In 1992, Cem Uzan ended his partnership with Ahmet Özal and, following a long judicial process, moved to Germany and registered the Star 1 trademark all for himself. Because of these events, Cem Uzan renamed the channel as Interstar. Its logo on 13 September 1992 became a blue S with a star on it. Due to an RTÜK violation which resulted in a 15-day suspension, it turned to red in the early 2000s.

The channel is also the first private Turkish channel to start digital broadcasting in 1999; analog satellite broadcasts ended on 11 November 2003.

In February 2004, Star TV was put on the block by Turkish savings and deposit insurance funds (TMSF) along with other media assets, including seven radio stations, a newspaper and another TV station of the Uzan Group, to cover debts owed to the Treasury resulting from the takeover of İmar Bankası and Adabank. TMSF put Star TV up for auction, and it's purchased by Isil Television Broadcasting Corp. of Doğan Media Group, which offered the highest bid of $306.5 m at the auction in September 2005.
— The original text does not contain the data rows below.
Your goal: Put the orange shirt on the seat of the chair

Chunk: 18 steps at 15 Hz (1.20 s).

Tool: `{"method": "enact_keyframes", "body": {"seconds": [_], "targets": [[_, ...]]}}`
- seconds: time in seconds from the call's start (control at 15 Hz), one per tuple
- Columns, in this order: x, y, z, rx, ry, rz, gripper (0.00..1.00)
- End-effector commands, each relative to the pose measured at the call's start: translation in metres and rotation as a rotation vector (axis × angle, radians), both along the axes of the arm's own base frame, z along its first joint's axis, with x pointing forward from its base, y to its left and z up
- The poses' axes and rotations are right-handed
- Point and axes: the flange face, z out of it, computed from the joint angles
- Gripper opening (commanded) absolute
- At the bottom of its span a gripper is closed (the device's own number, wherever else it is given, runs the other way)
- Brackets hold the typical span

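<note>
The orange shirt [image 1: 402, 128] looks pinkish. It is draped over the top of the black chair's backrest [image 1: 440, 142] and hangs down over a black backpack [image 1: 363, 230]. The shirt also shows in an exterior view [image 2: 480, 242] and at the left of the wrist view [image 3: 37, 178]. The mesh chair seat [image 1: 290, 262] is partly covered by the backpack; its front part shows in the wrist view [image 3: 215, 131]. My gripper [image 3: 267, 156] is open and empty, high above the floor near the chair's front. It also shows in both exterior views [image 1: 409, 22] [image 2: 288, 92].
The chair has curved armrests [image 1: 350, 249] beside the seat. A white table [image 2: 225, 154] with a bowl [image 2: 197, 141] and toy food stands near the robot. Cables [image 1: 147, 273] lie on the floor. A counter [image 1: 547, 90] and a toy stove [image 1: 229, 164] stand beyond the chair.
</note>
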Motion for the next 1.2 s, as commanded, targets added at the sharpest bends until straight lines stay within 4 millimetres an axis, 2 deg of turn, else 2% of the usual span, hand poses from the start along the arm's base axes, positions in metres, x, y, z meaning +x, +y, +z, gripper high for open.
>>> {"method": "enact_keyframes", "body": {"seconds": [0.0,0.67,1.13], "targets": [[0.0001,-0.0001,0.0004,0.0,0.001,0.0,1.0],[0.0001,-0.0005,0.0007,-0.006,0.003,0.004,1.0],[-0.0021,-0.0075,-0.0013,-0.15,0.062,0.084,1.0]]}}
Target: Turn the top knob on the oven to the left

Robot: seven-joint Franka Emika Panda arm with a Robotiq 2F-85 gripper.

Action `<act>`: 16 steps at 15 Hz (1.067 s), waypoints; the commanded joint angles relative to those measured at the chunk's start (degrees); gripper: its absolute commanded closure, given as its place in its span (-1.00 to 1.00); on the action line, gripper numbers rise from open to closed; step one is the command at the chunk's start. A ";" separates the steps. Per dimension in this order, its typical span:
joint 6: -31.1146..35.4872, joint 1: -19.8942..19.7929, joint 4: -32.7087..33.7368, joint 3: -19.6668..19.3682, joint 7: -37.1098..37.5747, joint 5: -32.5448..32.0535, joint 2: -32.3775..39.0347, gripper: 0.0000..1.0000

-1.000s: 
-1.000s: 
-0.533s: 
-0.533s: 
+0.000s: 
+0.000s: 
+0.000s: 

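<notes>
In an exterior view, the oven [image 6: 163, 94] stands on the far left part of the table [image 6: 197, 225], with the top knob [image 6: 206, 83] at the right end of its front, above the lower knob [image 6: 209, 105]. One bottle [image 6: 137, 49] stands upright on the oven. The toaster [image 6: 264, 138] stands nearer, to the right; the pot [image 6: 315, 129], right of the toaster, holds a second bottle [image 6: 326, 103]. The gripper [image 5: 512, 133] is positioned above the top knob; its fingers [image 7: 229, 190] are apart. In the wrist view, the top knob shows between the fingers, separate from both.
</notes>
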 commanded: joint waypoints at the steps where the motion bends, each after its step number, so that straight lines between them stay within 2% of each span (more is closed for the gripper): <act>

Star TV was sold by Doğan Holding to the Doğuş Media Group on 17 October 2011, for $327m. The new management adopted a new logo, replacing the previous S logo with a new, colorful logo featuring a white star in the center, introduced on 1 January 2012. The new logo was developed in Argentina. In late December 2011, the new logo was already placed inside Doğuş Group's building.

== Star TV HD ==
Star TV began broadcasting in HD on 29 May 2009. It's the second active HD channel in Turkey after Kanal D.

== Euro Star ==
The channel also broadcasts in Europe with the name Euro Star, with the difference of not broadcasting international matches live. Euro Star has its own productions in addition to Star TV's productions.